Сам же Замойский старился на глазах. У него недоставало передних зубов. Он уже плохо различал буквы, всё чаще поручая чтение секретарю. Но неважно и слышал. Он почти лишился сна. Особенно донимали длинные зимние ночи. Не приносила утешения даже возможность бесконечного бдения над книгами, о чём когда-то мечтал, обретаясь в дальних походах. Утомляло однозвучное завывание ветра в бесчисленных трубах на свинцовых крышах замка. И это при том, что едва-едва миновало три года с последней уже наверняка победы, когда войско под его руководством разбило турок в молдавских горячих степях.
«Что же, — утешал себя старый воин и дипломат, — состарила меня до срока верная служба Речи Посполитой. И мне нечего стыдиться». — И тут же припоминал, как подкосило его здоровье известие о смерти короля Стефана Батория. Horret animus meminisse[18].
Стефан Баторий, избранный на престол после смерти Сигизмунда-Августа, пленил молодого Замойского грандиозными планами о создании славянского союзного государства, способного противостоять исламскому миру. На турок следует ударить из Москвы, через Персию! В новосозданное государство должны были войти славянские земли. Именно на войну с турками были даны деньги в Ватикане. Но война, которую Баторий вёл с московитами, утомительная осада Пскова — всё это воочию показало: осуществить задуманное очень трудно. Если вообще возможно. Если доступно человеку. Баторий понял, какими неистощимыми силами обладает Московское государство. Заключив в конце концов мир с Иваном Грозным, Баторий тут же обратился к реорганизации самой Польши. Он многого успел добиться. Он бесстрашно ограничивал власть польских магнатов. Он был уже на пути отмены права liberum veto[19]. Но Баторий вдруг уснул навеки. Папа Римский Сикст, узнав о том, говорят, заплакал.
Баторий умер, не оставив наследников.
Замойский тогда использовал всё своё умение и всю свою ловкость, для того чтобы на престоле сел нынешний король Сигизмунд III. Замойский надеялся найти в нём единомышленника и продолжателя дела Батория. Тем более что за Сигизмунда стояла его родная тётка Анна Ягеллонка, супруга покойного Батория.

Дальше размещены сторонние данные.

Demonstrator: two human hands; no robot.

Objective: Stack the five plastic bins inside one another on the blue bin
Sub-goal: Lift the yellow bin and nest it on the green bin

Но как горько осознавать ошибку сейчас. Когда уже иссякают силы. И почти ничего не сделано. Король Сигизмунд, оставаясь в душе шведом, уповает на слепое поклонение всех народов Папе Римскому. Себя он считает папским вассалом. Сигизмунд не понимает, каким благом для Речи Посполитой может стать мир, заключённый с Москвою на ближайшие двадцать лет. Мир стоил больших усилий. И его надо оберегать. Болью для Речи Посполитой остаются сейчас отношения с Оттоманской империей. Турки всё ближе. Всё ожесточённей рвутся к сердцу Европы.
А Сигизмунд способен в любой момент разорвать мир с Москвою. Он тешит себя надеждами на появление царевича Димитрия, сына Ивана Грозного. В последнее время тень московского царевича связывают даже с именами князей Вишневецких. Будто он — в их владениях. Будто они его признали, помогают готовить войско для похода на Москву. И король не отмежевался от подобных деклараций. Точно известно: он потребовал от князя Адама Вишневецкого объяснения, вернее — подтверждения, что у него находится царевич Димитрий. Вместо того чтобы взять самозванца под стражу.
Стоять у конторки иногда уже невозможно. И вот — новая напасть.